Testing the hypothesis, mammalian cell models were used to see whether diseases like muscular dystrophy, sickle cell or beta-thalassemia could be suppressed with DAP. The results showed success without affected unintended genetic targets. Further demonstrating the discovery’s value, DAP was seen to be compatible with common viral vectors. This information will be critical for moving forward with in vivo study design. Notably, experimentation showed that up to 31 genetic sites could be altered.
The study’s lead author, Qichen Yuan of Rice's George R. Brown School of Engineering, commented.

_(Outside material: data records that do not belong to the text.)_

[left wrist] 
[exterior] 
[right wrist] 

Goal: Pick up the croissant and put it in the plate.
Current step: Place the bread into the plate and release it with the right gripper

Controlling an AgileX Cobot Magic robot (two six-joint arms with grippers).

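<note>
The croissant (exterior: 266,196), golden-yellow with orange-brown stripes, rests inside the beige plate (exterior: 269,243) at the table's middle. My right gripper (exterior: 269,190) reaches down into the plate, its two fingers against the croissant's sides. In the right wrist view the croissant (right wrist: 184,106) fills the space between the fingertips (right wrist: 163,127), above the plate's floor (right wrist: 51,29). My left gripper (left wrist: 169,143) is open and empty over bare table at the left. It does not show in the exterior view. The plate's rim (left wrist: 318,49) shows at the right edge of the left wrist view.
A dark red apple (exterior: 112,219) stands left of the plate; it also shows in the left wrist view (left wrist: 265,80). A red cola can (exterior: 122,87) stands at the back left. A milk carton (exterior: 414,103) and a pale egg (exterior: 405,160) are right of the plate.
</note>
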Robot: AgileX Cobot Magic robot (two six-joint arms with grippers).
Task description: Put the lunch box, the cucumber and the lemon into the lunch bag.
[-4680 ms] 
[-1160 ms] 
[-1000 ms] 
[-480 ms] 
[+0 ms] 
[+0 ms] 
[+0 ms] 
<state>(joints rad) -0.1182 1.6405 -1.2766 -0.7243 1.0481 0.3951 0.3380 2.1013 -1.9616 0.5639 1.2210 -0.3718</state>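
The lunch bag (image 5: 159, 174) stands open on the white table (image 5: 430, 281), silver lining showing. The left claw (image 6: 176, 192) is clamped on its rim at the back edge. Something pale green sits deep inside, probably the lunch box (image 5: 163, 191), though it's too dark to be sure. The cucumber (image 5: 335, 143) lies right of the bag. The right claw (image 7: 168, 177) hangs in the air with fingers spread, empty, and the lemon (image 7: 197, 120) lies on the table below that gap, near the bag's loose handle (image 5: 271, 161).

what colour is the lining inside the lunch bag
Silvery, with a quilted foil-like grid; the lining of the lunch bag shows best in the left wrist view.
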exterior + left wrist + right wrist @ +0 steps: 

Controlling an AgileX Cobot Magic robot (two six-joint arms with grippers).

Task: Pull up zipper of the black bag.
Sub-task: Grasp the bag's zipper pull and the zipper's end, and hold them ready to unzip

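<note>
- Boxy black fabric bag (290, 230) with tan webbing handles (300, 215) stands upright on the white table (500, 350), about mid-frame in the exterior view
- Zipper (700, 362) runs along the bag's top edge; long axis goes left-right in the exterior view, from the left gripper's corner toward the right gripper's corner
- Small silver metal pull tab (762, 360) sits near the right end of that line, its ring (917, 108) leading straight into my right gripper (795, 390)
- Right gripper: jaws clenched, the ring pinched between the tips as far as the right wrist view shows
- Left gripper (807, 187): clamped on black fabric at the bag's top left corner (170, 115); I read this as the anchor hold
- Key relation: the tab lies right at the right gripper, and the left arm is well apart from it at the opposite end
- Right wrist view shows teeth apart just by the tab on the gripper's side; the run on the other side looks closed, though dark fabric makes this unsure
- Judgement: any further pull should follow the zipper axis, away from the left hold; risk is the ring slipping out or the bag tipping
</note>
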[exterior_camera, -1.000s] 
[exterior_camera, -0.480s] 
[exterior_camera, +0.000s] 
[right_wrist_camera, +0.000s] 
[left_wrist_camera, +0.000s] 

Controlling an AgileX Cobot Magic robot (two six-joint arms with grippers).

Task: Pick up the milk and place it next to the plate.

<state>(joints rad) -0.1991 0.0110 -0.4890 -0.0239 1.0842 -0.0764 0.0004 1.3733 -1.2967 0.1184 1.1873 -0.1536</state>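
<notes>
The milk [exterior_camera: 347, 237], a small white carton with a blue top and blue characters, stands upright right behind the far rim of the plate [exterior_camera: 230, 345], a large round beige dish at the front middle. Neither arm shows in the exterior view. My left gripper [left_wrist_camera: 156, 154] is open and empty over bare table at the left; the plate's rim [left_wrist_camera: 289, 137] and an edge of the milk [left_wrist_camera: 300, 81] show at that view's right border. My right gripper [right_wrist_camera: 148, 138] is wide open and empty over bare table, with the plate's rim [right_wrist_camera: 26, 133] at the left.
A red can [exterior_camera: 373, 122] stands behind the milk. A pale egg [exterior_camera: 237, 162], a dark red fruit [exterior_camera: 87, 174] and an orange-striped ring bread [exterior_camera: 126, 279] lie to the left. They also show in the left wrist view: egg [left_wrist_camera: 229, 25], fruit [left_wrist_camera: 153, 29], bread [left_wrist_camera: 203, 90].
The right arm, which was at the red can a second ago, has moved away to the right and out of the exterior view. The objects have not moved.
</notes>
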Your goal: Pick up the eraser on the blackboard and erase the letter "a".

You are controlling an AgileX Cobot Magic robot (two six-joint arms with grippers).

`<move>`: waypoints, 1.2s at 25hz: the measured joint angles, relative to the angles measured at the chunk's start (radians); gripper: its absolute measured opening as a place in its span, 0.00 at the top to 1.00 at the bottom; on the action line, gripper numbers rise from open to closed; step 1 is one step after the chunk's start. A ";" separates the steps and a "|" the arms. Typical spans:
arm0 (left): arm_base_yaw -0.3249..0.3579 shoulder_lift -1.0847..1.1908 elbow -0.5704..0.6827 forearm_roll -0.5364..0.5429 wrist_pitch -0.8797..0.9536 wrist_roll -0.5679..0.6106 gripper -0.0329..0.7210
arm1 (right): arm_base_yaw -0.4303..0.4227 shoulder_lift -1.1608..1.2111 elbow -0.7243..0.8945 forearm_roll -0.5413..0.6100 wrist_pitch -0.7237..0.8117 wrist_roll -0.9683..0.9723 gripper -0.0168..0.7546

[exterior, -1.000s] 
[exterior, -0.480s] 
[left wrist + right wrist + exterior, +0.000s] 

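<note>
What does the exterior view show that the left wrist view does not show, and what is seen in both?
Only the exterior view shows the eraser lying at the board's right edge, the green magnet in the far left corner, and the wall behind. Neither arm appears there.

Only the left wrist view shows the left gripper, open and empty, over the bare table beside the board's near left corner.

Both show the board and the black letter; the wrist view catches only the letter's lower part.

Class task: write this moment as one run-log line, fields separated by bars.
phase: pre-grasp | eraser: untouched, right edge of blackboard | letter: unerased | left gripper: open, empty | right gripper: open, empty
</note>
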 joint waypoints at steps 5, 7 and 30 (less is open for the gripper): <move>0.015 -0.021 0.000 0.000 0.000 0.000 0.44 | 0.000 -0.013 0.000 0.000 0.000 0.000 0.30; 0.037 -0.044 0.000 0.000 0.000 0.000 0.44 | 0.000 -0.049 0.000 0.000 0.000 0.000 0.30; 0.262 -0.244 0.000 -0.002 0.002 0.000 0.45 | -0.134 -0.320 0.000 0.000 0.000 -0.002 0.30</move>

"Previously, if we wanted to edit multiple genes in the same cell, we would have to do them one after another, which is very time-consuming and low-efficiency," he said. "Now, we have a much neater solution. For this paper, we demonstrated 31, but in principle with a single DAP array, if not limited by manufacturing and delivery, we could achieve as many edits as we want."
According to the U.S. Centers for Disease Control and Prevention, the risk of developing a disease like cancer or heart disease is amplified when multiple factors are at play. Calculation of these factors can generate a polygenic risk score (PRS). These factors might include genetics, behavior or environmental factors. That being said, some factors are out of human control and might not be able to be treated with available medications.
There are other conditions with polygenic causes that may not immediately come to mind when a person is evaluating their polygenic risk. One of these diseases is rheumatoid arthritis (RA), an autoimmune disease in which a patient’s limbs are often greatly affected. New research emerged from Tokyo Medical and Dental University this year, demonstrating that there may be a correlation between a patient’s high PRS and severe RA.
As research technology evolves, the underlying mechanisms of diseases are being exposed, and they often have more than one contributing factor. DAP technology could be the long-awaited answer for polygenic diseases with an unmet need.